### Exercise prompt
Exactly as written, transcribe each line of the listing.

### Supplied data
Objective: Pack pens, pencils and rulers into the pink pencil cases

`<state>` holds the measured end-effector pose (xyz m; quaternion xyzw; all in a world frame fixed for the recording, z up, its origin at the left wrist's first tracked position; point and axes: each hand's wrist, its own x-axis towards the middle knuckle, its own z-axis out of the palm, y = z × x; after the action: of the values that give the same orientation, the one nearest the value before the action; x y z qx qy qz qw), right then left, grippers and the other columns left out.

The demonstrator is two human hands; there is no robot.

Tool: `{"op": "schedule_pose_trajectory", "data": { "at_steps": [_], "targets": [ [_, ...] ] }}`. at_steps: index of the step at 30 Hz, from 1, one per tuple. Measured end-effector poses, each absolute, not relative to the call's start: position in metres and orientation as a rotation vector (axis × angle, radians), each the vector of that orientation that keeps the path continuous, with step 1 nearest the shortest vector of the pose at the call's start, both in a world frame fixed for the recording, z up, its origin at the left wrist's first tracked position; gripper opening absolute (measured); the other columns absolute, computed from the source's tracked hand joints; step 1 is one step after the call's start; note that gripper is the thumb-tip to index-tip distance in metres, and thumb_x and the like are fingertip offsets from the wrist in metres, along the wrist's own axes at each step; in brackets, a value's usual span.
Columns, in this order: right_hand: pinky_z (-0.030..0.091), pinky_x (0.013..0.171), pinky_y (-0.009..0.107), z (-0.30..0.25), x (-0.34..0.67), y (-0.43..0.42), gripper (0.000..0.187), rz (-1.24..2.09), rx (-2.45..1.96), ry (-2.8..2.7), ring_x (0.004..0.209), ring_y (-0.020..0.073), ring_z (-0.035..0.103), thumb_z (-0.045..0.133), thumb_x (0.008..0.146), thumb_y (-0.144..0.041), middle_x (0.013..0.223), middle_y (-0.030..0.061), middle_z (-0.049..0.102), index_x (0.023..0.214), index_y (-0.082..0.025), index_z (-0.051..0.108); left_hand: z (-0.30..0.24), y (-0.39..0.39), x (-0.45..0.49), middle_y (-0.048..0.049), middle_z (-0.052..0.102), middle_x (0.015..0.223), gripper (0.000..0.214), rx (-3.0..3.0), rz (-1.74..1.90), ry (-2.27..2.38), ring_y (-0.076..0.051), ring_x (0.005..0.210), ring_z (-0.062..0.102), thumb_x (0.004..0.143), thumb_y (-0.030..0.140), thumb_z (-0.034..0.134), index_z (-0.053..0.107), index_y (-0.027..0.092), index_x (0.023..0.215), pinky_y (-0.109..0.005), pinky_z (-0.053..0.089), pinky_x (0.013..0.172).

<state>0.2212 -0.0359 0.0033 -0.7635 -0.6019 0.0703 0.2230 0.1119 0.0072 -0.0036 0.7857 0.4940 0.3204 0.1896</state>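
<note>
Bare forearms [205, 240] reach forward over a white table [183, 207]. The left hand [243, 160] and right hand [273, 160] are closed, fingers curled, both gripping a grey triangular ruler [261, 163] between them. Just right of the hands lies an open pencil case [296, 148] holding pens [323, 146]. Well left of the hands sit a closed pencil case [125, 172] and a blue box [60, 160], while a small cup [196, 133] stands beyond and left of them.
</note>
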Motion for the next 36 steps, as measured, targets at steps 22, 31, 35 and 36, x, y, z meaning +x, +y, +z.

### Answer below
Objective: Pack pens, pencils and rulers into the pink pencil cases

`<state>` holds the measured end-effector pose (xyz m; quaternion xyzw; all in a world frame fixed for the recording, z up, its origin at the left wrist's first tracked position; point and axes: each hand's wrist, its own x-axis towards the middle knuckle, its own z-axis out of the palm, y = z × x; after the action: of the values that give the same orientation, the one nearest the value before the action; x y z qx qy qz qw), right then left, grippers and the other columns left out.

The demonstrator is two human hands; there is no robot.

Tool: `{"op": "schedule_pose_trajectory", "data": { "at_steps": [_], "targets": [ [_, ...] ] }}`. at_steps: index of the step at 30 Hz, from 1, one per tuple. Measured end-effector poses, each absolute, not relative to the call's start: position in metres and orientation as a rotation vector (axis × angle, radians), each the vector of that orientation that keeps the path continuous, with step 1 nearest the shortest vector of the pose at the call's start, both in a world frame fixed for the recording, z up, its origin at the left wrist's first tracked position; gripper opening absolute (measured); the other columns absolute, computed from the source's tracked hand joints; step 1 is one step after the call's start; note that gripper is the thumb-tip to index-tip distance in metres, and thumb_x and the like are fingertip offsets from the wrist in metres, along the wrist's own axes at each step; in brackets, a value's usual span.
Columns, in this order: right_hand: pinky_z (-0.030..0.091), pinky_x (0.013..0.171), pinky_y (-0.009..0.107), z (-0.30..0.25), x (-0.34..0.67), y (-0.43..0.42), gripper (0.000..0.187), rz (-1.24..2.09), rx (-2.45..1.96), ry (-2.8..2.7), ring_x (0.004..0.209), ring_y (-0.020..0.073), ring_z (-0.035..0.103), thumb_z (-0.045..0.133), thumb_x (0.008..0.146), thumb_y (-0.144..0.041), middle_x (0.013..0.223), middle_y (-0.030..0.061), middle_z (-0.049..0.102), index_x (0.023..0.214), index_y (-0.082..0.025), index_z (-0.051..0.108); left_hand: z (-0.30..0.24), y (-0.39..0.39), x (-0.45..0.49), middle_y (-0.048..0.049), middle_z (-0.052..0.102), middle_x (0.015..0.223), gripper (0.000..0.214), rx (-3.0..3.0), rz (-1.74..1.90), ry (-2.27..2.38), ring_y (-0.076..0.051), ring_x (0.005..0.210), ring_z (-0.062..0.102), thumb_x (0.004..0.143), thumb_y (-0.030..0.140), thumb_z (-0.034..0.134), index_z (-0.053..0.107), index_y (-0.027..0.092), index_x (0.023..0.215), pinky_y (-0.109..0.005), pinky_z (-0.053..0.089), pinky_x (0.013..0.172).

<state>0.2212 -0.0359 0.0033 -0.7635 -0.6019 0.0703 0.2230 0.1119 0.0072 -0.0036 0.7857 0.4940 0.3204 0.1896</state>
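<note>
Bare forearms [205, 240] reach forward over a white table [183, 207]. The left hand [243, 160] and right hand [273, 160] are closed, fingers curled, both gripping a grey triangular ruler [261, 163] between them. Just right of the hands lies an open pencil case [296, 148] holding pens [323, 146]. Well left of the hands sit a closed pencil case [125, 172] and a blue box [60, 160], while a small cup [196, 133] stands beyond and left of them.
</note>
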Motion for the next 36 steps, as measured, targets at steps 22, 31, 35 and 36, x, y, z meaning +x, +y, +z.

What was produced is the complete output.